Confira a entrevista completa com Cinthia Nespoli, CEO da Pearson no Brasil
Como tem sido a transição para ser também CEO da Pearson no Brasil, além de General Counsel global?
Estou na Pearson há 12 anos. Cuido de toda a parte do jurídico, de compliance, de relações governamentais e sustentabilidade da Pearson globalmente. E, nos mercados em que a gente tem o crescimento mais focado, temos a figura do CEO. Fui apontada como a do Brasil. A prioridade é primeiro elevar o perfil da Pearson Brasil e criar uma oportunidade de crescer os nossos negócios aqui. Como uma empresa de educação, num momento de tantas inovações tecnológicas, a gente tem um papel importante. Então essa posição foi criada para que se pudesse efetivamente ter um foco maior no Brasil, que é uma das áreas de aposta de crescimento da Pearson.
Quais são as principais semelhanças e diferenças desses dois chapéus que a senhora tem?
Tem um pouco de preconceito infundado na ideia de que advogado só pode trabalhar dentro da sua área de expertise. Eu sempre acreditei muito que o Direito prepara as pessoas de forma ampla para exercer uma série de funções. Várias pessoas me perguntam muito sobre a carreira, pessoas que têm filhos em idade de escolher que faculdade vão seguir, e sempre vem essa pergunta, porque Direito é um curso popular. E uma das coisas que eu sempre falo é que eu acho que o Direito prepara você para uma série de diferentes carreiras, para pensar de uma forma interpretativa, de uma forma crítica, assim como uma série de outras profissões. Então, ainda que depois você não escolha um encarreiramento tipicamente jurídico, o Direito cria uma base muito robusta para seguir adiante.
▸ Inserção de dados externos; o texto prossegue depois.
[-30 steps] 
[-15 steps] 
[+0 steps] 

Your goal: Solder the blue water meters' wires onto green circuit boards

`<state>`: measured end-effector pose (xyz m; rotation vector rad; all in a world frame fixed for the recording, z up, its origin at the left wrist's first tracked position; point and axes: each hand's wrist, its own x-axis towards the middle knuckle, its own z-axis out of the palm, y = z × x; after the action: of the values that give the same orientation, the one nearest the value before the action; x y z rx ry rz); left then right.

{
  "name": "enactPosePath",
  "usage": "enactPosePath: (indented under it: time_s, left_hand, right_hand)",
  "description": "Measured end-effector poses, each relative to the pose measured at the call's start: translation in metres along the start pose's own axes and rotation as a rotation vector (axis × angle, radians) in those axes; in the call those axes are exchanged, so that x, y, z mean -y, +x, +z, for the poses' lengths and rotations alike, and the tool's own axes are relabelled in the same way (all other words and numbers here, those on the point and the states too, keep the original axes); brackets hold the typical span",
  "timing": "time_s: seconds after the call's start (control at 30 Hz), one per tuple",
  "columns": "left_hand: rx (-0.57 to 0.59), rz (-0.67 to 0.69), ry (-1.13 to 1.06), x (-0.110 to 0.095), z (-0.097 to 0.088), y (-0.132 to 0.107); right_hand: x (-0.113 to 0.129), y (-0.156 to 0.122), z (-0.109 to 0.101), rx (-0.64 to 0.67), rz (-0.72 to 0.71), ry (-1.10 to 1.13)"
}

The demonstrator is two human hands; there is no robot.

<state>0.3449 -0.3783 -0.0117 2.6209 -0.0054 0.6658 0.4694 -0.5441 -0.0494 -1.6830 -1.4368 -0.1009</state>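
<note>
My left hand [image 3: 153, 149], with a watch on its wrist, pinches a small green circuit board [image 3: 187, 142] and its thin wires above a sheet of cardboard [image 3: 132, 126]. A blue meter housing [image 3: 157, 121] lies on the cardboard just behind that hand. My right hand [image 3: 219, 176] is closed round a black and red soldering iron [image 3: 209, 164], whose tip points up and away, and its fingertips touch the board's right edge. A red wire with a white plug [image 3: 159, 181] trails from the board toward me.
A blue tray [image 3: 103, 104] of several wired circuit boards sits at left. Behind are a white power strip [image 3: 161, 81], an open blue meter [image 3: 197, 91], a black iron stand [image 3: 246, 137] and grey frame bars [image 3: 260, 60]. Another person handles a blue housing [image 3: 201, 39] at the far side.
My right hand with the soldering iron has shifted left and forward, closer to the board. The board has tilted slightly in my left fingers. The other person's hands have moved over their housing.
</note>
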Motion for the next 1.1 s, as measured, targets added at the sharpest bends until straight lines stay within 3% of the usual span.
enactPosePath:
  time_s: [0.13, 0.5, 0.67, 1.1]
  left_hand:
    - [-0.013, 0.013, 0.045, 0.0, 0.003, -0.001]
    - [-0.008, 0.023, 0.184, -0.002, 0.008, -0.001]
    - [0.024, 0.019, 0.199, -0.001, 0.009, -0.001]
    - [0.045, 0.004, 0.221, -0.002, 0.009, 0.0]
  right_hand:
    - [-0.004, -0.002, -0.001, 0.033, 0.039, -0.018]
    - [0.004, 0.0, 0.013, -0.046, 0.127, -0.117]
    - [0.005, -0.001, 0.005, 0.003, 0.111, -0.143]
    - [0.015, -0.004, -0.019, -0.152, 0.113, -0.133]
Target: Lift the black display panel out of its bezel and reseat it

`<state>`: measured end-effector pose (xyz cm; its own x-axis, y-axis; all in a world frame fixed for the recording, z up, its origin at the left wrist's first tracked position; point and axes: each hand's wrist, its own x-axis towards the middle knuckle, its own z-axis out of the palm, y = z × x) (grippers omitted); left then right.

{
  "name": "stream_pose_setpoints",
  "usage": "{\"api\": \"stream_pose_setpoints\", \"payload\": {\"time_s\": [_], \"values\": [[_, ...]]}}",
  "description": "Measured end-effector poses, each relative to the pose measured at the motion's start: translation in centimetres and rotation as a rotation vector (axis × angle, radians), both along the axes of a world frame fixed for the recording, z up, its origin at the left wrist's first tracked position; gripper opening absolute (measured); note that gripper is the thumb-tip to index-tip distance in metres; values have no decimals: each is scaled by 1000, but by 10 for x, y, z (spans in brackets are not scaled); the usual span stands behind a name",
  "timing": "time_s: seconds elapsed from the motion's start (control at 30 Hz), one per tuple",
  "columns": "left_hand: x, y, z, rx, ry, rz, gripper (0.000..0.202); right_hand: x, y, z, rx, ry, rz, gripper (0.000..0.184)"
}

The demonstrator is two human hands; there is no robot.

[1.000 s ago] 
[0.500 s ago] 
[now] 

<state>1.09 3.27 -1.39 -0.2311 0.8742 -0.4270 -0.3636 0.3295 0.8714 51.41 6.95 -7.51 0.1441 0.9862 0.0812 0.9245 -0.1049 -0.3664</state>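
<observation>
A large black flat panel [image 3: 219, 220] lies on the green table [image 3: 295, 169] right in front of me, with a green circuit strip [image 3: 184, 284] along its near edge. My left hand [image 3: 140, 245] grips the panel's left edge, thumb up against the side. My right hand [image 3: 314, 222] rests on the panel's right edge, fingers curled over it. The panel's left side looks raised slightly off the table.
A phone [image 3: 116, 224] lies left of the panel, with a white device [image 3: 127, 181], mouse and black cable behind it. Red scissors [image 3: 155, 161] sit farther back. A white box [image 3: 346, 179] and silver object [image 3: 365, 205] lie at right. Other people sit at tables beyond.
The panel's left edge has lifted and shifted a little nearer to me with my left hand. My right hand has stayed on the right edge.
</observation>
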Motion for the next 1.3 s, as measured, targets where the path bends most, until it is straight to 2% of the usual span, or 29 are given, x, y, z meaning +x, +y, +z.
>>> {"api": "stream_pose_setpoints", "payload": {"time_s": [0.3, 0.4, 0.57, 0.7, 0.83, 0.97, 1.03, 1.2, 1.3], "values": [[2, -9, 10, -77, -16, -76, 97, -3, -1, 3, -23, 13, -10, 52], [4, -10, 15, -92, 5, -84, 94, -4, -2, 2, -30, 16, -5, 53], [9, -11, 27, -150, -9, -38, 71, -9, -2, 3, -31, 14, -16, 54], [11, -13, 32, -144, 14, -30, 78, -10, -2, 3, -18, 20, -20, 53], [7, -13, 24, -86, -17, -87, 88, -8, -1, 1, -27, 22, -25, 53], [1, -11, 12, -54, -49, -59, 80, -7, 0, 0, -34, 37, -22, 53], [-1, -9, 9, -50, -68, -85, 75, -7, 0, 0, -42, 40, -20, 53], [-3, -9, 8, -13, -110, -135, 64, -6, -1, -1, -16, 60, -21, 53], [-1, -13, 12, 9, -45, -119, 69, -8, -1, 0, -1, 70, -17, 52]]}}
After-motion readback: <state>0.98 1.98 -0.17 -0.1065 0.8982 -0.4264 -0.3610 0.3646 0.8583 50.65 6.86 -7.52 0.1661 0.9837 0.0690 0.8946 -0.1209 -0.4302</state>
Então eu acho que esse papel de CEO é um exemplo disso. É uma oportunidade que eu, conhecendo a companhia, estou tendo de ter um papel que é muito mais comercial e que tem um foco completamente diferente do que seria um foco de advogado. O Direito proporciona muito. Tanto que eu acho que foi com certeza por isso que eu fui acumulando essas outras funções que não são funções de Direito. As pessoas tendem a olhar para o advogado e a dizer “essa pessoa está em relações governamentais porque existe um risco regulatório” ou porque você tem que entender das leis e na verdade não é isso. Esses papeis que eu assumi aqui na Pearson antes dessa posição de CEO foram oportunidades criadas para eu poder fazer outras coisas. A regulação é só uma parte do trabalho.
Eu tive a oportunidade de liderar, não só sob a ótica regulatória, mas também do que a gente vai fazer, qual que vai ser a agenda da Pearson, no sentido de contar a nossa história, dando suporte às comunidades que a gente serve. Como é que é contar a nossa história e posicionar a companhia perante os governos. E agora como é que é fazer a companhia crescer aqui no Brasil, que é meu coração, minha alma, meu tudo.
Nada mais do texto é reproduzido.